* Problem to solve: Return the full listing, character for character.

* Collected data:
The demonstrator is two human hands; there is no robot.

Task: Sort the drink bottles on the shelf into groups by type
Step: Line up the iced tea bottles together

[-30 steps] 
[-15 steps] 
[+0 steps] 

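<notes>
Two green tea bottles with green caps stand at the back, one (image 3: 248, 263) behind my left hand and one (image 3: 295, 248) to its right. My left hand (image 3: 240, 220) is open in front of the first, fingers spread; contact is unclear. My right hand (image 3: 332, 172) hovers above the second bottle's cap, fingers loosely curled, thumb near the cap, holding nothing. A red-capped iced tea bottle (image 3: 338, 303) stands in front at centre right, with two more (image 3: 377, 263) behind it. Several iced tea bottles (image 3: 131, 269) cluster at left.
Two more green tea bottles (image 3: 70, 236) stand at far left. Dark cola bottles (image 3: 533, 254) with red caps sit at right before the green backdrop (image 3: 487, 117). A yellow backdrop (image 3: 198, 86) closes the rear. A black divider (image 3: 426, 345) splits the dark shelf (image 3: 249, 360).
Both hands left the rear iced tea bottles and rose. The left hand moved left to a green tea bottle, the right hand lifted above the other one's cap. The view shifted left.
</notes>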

* Written solution:
The demonstrator is two human hands; there is no robot.

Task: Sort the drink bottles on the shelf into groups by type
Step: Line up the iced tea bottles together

[-30 steps] 
[-15 steps] 
[+0 steps] 

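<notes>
Two green tea bottles with green caps stand at the back, one (image 3: 248, 263) behind my left hand and one (image 3: 295, 248) to its right. My left hand (image 3: 240, 220) is open in front of the first, fingers spread; contact is unclear. My right hand (image 3: 332, 172) hovers above the second bottle's cap, fingers loosely curled, thumb near the cap, holding nothing. A red-capped iced tea bottle (image 3: 338, 303) stands in front at centre right, with two more (image 3: 377, 263) behind it. Several iced tea bottles (image 3: 131, 269) cluster at left.
Two more green tea bottles (image 3: 70, 236) stand at far left. Dark cola bottles (image 3: 533, 254) with red caps sit at right before the green backdrop (image 3: 487, 117). A yellow backdrop (image 3: 198, 86) closes the rear. A black divider (image 3: 426, 345) splits the dark shelf (image 3: 249, 360).
Both hands left the rear iced tea bottles and rose. The left hand moved left to a green tea bottle, the right hand lifted above the other one's cap. The view shifted left.
</notes>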

No additional output is required.